Anthony Tommasini, The New York Times, February 6, 2009

“Brueggergosman’s sense of the long line and her sensitivity to word painting consistently illuminated the texts, as with the seamless segue from gentle pleading to ecstatic swell in Stehe Still. The soprano was at her finest in the two last settings, where her glowing vocalism and expression of the songs’ impassioned ardor and regret were precisely echoed by the shimmering delicacy of the Cleveland players under Welser-Most’s attentive accompaniment.”
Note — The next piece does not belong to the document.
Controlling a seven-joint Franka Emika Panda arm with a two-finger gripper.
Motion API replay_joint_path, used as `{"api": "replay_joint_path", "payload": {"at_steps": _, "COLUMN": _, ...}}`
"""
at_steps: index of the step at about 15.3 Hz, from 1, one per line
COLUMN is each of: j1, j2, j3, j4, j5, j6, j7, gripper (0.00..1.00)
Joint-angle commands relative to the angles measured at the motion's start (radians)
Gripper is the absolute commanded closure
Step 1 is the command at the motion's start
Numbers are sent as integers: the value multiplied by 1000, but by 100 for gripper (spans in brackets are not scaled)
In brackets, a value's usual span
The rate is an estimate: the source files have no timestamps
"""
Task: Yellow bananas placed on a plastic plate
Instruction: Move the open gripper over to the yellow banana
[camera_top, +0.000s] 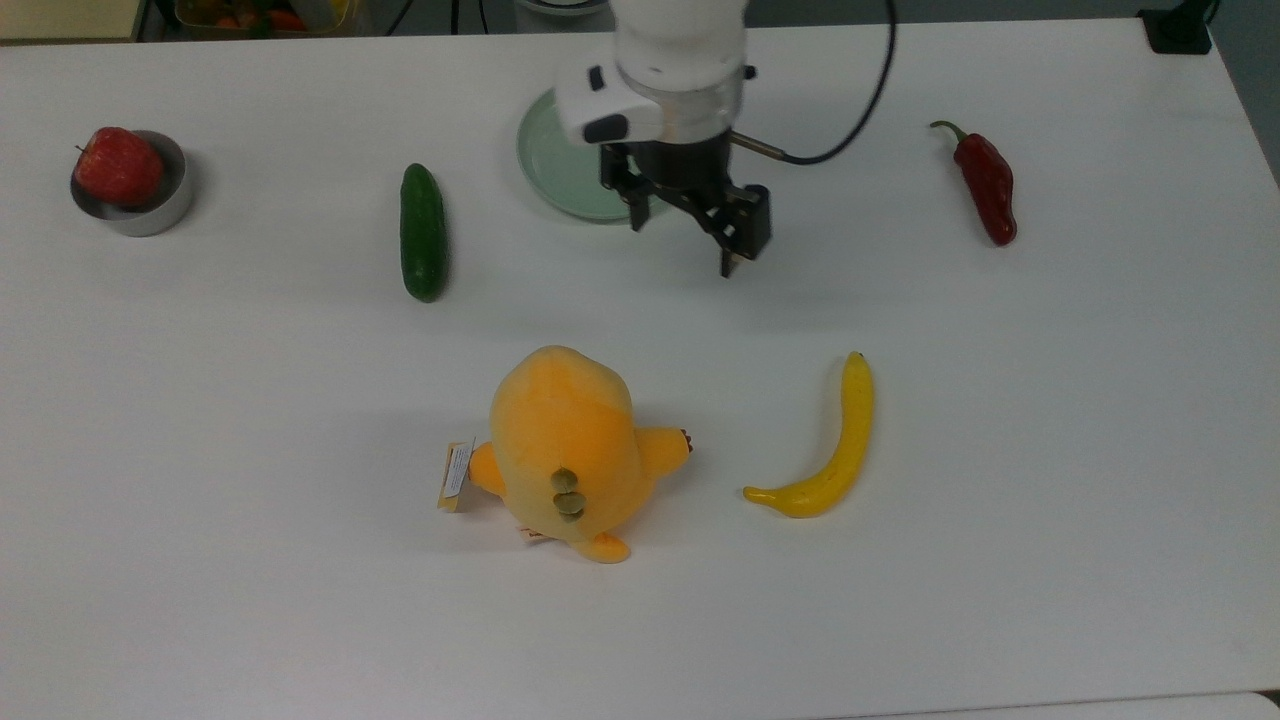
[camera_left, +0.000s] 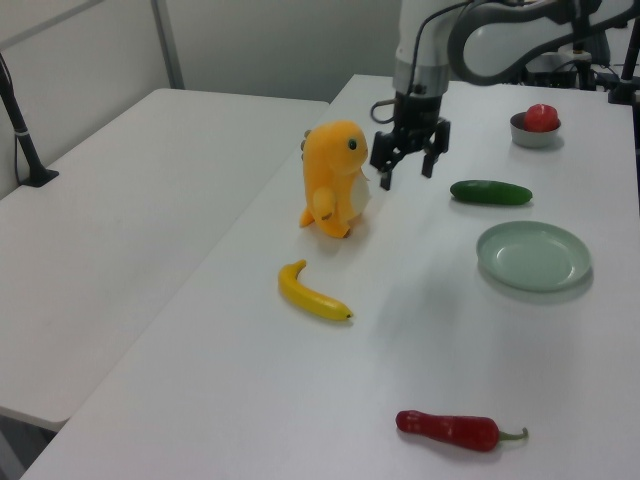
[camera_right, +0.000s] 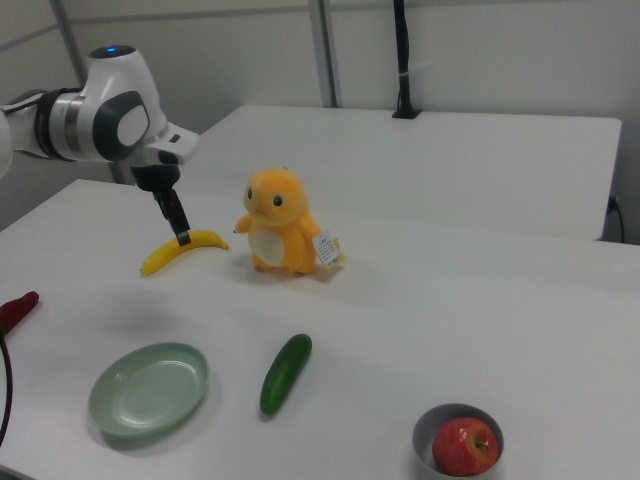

Lawrence A. Johnson, Miami Herald, January 31, 2009

“Like a world-class actress, Brueggergosman dissolves completely in the role, singing Wagner’s setting of swooning poems by one-time flame Mathilde Wesendock as if she’d penned them herself. Fresh nuances await as the soprano negotiates each new emotional and verbal contour. But the orchestra is the key to her success. Tracking Bruggergosman’s every move from fierce declamation down to the faintest whisper, Welser-Most and crew nudge the singer’s performance into the musical heavens. One can hardly wait for the CD.”